なにはともあれ、私がニール・サイモンという人を知るきっかけになった映画であり、このあとしばらくニール・サイモンものをみていた時代があった。

ニール・サイモンの作風はハートフルなシチュエーション・コメディであり、古くはエルンスト・ルビッチビリー・ワイルダー系の流れと考えていいだろう。この流れをひく作家さんとしては『恋人たちの予感』『めぐり逢えたら』『ユー・ガッタ・メール』などのノーラ・エフロンが有名だが、年代的にはビリーワイルダーとノーラ・エフロンの間に入るのがこのニール・サイモンといえる。
1965年の『おかしな二人』や1985年の『ビロキシー・ブルース』で演劇界のアカデミー賞というトニー賞を受賞。劇作家としての仕事がめにつく彼だが、実は映画もかなり手がけていて、この映画もブロードウェイで上演されて彼の舞台劇を自ら脚本を起こし、ハーバート・ロスが監督をしてつくりあげたもの。

主演のダイナ・マノフ『普通の人々』で自殺してしまったカレンという女の子を演じた人。当時、“テイタム・オニールが大きくなったらこんな感じなのかな・・”って思っていた。テイタム・オニールより4歳くらい年上であるらしい。

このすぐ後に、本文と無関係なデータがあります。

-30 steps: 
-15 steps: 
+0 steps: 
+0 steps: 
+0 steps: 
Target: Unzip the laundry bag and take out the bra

今から思うと、ニール・サイモンのなかではありきたりな作品になるのだろうが、当時の私としてはえらく気に入ってしまった。なのでちょっと甘めに☆ひとつおまけ(笑)。

<あらすじ>
ブルックリンの外れにある祖母の墓に別れを告げた19歳の少女リビー(ダイナ・マノフ)は、バスやヒッチハイクで大陸を横断、16年前に母と離婚した父ハーバート(ウォルター・マッソー)を訪ねる。彼女の夢は女優になること。父はハリウッドでシナリオライターをやっているはずであった。
一度は電話をかけてみるも、怖気づき途中できってしまう。意を決して直接父の家に乗り込むリビー。しかし顔を出したのはステファニー(アン=マーグレット)という父の愛人だった。さらに16年振りに会った父はリビーが誰なのか思い出せない。さらに、仕事もうまくいってないようす。
最悪のスタートだった。演劇学校の友達の紹介で、映画スターのパーティの駐車係のバイトをはじめるリビー。客の車に自分を売り込むチラシをワイパーにはさんでおく。「そんなことしてもなんにもならない」という父。「何かしなくちゃ駄目なのよ」と反論するリビー。

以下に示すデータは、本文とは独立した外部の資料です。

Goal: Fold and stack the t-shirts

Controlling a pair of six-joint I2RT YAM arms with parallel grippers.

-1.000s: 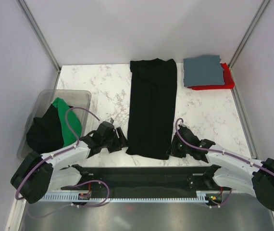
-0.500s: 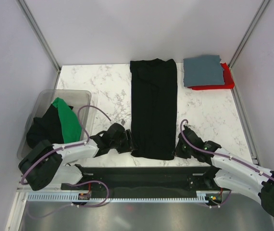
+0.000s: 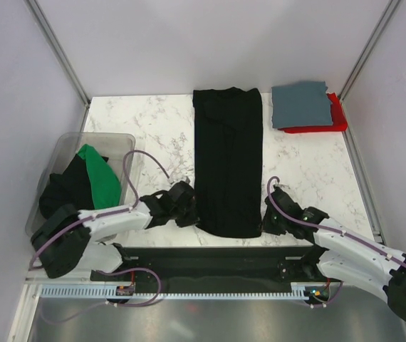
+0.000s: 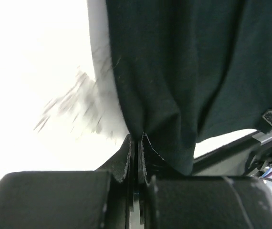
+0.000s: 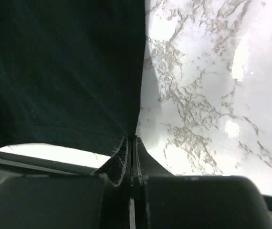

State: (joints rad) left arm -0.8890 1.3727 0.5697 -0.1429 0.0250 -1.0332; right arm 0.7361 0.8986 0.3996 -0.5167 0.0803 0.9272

まだ世間の荒波をしらず、無限にポジティブなリビー。すでに人生の荒波を経験し行動力をうしなっている父ハーバート。ステファニーも自分がこれからどうすべきなのか決断をせまれる時期にきていた。はっきりと自分をもとめてくれないハーバートに対し、自分をもとめてくれる若い男の出現。

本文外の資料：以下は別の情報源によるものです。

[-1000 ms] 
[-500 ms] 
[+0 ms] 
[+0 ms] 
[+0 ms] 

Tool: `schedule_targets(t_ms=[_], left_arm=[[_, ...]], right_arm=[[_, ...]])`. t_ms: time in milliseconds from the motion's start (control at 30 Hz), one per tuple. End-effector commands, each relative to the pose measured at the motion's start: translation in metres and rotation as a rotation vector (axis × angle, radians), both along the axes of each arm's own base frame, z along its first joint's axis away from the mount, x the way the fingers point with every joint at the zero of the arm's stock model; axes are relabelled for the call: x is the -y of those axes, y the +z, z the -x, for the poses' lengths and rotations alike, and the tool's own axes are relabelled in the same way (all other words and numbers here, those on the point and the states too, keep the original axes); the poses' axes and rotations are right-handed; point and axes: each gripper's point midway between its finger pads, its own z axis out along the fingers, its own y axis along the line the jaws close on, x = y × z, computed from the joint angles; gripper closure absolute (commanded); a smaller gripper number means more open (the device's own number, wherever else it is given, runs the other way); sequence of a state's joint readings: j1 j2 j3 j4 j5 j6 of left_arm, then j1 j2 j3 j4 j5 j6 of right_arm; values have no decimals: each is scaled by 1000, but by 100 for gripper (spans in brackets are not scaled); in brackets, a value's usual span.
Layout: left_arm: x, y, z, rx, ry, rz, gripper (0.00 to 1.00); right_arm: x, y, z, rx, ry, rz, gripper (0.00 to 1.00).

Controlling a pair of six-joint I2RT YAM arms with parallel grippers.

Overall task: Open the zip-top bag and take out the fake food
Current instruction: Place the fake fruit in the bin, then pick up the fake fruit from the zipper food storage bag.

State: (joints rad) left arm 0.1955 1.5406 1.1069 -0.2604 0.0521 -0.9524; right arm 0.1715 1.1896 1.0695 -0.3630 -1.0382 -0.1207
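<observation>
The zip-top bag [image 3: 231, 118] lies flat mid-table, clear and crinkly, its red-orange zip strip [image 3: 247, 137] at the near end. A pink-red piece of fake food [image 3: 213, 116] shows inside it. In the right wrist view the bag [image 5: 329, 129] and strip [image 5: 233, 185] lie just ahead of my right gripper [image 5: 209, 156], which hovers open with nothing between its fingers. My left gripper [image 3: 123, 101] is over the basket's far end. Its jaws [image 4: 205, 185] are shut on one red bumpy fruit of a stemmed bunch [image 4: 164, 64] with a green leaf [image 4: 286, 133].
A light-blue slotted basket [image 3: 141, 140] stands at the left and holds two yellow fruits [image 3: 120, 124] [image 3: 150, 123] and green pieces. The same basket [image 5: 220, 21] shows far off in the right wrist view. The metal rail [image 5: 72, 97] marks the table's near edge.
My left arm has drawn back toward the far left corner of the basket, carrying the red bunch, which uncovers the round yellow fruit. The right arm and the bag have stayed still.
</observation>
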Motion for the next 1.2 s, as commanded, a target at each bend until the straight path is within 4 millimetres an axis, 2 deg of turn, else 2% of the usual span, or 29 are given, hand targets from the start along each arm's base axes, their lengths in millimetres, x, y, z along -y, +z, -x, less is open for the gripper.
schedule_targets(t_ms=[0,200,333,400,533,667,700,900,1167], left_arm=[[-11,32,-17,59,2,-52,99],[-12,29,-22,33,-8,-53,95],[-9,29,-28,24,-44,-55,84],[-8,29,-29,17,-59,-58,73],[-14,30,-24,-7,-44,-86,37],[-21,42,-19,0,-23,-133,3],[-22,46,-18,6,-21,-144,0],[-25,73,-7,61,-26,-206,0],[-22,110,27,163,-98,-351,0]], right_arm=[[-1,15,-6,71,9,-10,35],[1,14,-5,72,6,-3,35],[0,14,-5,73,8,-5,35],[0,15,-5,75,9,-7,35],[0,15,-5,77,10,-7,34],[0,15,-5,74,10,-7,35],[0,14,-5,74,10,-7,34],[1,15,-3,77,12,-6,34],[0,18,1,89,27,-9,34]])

なんだかんだとありながら、仲良くなる父と娘、そしてリビーは、女優になりたいというのは言い訳で、父の愛をもとめてここに来たという。そしてそれが確かめられたのでニューヨークに帰ると言う。出発の日、ニューヨークの家に電話したリビーは、無理やり父に母と話をさせる。始めはぎこちなくしゃべっていたハーバートだが、徐々に心がほぐれていった。リビーをバス・ターミナルまで見送ったハーバートは、他の男に旅行に誘われていたステファニーに「行くな」と言う。幸せになるステファニー。車の窓にハーバートを売り込むリビーのチラシを見て、ほほえむハーバート。